Spinal stenosis occurs when the spaces within the spine narrow and place pressure on the nerves traveling through the spine. This condition frequently occurs in the lower back and neck. Some living with spinal stenosis will be symptomatic, while others experience pain, tingling, numbness, and muscle weakness.
While spinal stenosis occurs more prevalently in those over 50, it can affect anyone. Normal degenerative changes throughout the aging process, spinal injuries, congenital spinal deformity, and genetic diseases affecting your bone or muscular development can cause spinal stenosis to develop in younger people. There is no cure for spinal stenosis, nor is there a way to prevent it. Maintaining a healthy lifestyle and giving your body enough rest can help slow the progression of spinal stenosis.
Most people living with spinal stenosis will not need surgery. If a patient exhausts all other available treatment options for this condition and does not find pain relief, medical professionals will recommend surgery. Those living with intolerable, chronic pain from spinal stenosis or whose spinal stenosis eliminated their ability to control their bowels, bladder, or sexual functions are typically surgical candidates.
Seeking treatment for spinal stenosis is imperative. When left untreated, it can cause permanent numbness, weakness, balance problems, incontinence, and paralysis.
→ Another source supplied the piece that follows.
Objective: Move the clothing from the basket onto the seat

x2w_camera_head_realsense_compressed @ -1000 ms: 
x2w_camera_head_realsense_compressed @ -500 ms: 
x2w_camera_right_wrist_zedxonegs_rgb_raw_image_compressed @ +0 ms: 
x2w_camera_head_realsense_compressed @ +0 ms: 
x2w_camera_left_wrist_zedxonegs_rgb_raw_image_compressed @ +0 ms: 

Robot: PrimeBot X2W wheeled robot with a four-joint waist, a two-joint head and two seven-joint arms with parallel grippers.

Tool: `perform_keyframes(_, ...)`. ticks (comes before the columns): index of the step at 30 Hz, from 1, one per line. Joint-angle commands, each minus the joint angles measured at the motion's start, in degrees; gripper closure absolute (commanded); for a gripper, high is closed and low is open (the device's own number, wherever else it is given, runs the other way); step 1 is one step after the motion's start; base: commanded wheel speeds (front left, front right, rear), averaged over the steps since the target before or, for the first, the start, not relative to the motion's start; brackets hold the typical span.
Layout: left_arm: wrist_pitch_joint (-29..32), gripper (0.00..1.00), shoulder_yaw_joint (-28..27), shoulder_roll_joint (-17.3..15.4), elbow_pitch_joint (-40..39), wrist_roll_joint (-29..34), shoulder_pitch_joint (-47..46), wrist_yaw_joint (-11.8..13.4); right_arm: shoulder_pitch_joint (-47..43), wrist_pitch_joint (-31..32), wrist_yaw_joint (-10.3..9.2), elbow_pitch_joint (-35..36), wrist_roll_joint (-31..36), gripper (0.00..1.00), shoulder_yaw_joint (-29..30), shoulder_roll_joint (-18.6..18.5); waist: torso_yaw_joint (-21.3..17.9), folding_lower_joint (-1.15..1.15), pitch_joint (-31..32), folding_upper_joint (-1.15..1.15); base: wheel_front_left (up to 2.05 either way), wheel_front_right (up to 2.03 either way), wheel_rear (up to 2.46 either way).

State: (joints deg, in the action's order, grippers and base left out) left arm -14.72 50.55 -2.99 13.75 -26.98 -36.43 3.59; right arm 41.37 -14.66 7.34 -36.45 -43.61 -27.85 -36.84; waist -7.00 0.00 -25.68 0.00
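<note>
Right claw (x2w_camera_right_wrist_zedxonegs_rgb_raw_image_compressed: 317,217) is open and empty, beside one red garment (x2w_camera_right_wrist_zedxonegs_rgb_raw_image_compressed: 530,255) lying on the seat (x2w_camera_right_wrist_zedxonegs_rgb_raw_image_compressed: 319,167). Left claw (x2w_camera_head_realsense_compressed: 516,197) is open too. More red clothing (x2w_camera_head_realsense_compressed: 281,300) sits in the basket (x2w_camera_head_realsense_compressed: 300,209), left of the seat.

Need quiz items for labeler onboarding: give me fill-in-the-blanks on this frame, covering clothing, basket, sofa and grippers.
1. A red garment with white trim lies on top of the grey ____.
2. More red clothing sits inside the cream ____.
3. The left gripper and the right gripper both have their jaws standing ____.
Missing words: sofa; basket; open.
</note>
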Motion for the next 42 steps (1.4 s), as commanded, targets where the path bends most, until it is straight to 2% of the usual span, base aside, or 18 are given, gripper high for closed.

These complications, however, are rare.
Medication: over-the-counter pain relievers, prescription medication such as antidepressants, anti-seizures, and opioids
Physical therapy, gentle stretching, yoga, or functional mobility training
Decompression procedure: This treatment option is specifically for lumbar spinal stenosis patients and those with thickened ligaments. This procedure removes a portion of the thickened ligaments in the back of the spinal column to increase the spinal canal space and remove nerve root impingement.
Surgery: Several surgical options for spinal stenosis include a laminectomy, laminotomy, laminoplasty, minimally invasive bone or lamina surgeries, spinal fusion
Maintaining a healthy weight can help reduce pain caused by spinal stenosis, and using a cane or walker can provide stability and relieve pain when walking.
Symptoms of spinal stenosis vary depending on what type of spinal stenosis you have.
Cervical spinal stenosis symptoms:
Numbness or tingling in hands, arms, feet, or legs
Weakness in hands, arm, feet, or legs
Difficulties walking or balancing
Decreased mobility and functionality in your hands
Impaired ability to do daily tasks with hands, such as writing, zipping zippers, or buttoning shirts
Lumbar spinal stenosis symptoms:
Numbness or tingling in legs or feet
Weakness in legs or feet
Pain in the lower back
Heavy feeling in legs
Pain, cramping, or difficulty walking or standing for prolonged periods of times
Some living with lumbar spinal stenosis will experience abnormal functioning in their bowels or bladder and loss of sexual functioning.
Before visiting your healthcare providers, document any signs and symptoms of spinal stenosis – especially their duration, frequency, and severity. Some symptoms of spinal stenosis overlap with other medical conditions, so proper documentation of all your symptoms can help your medical professional eliminate other causes of your back pain.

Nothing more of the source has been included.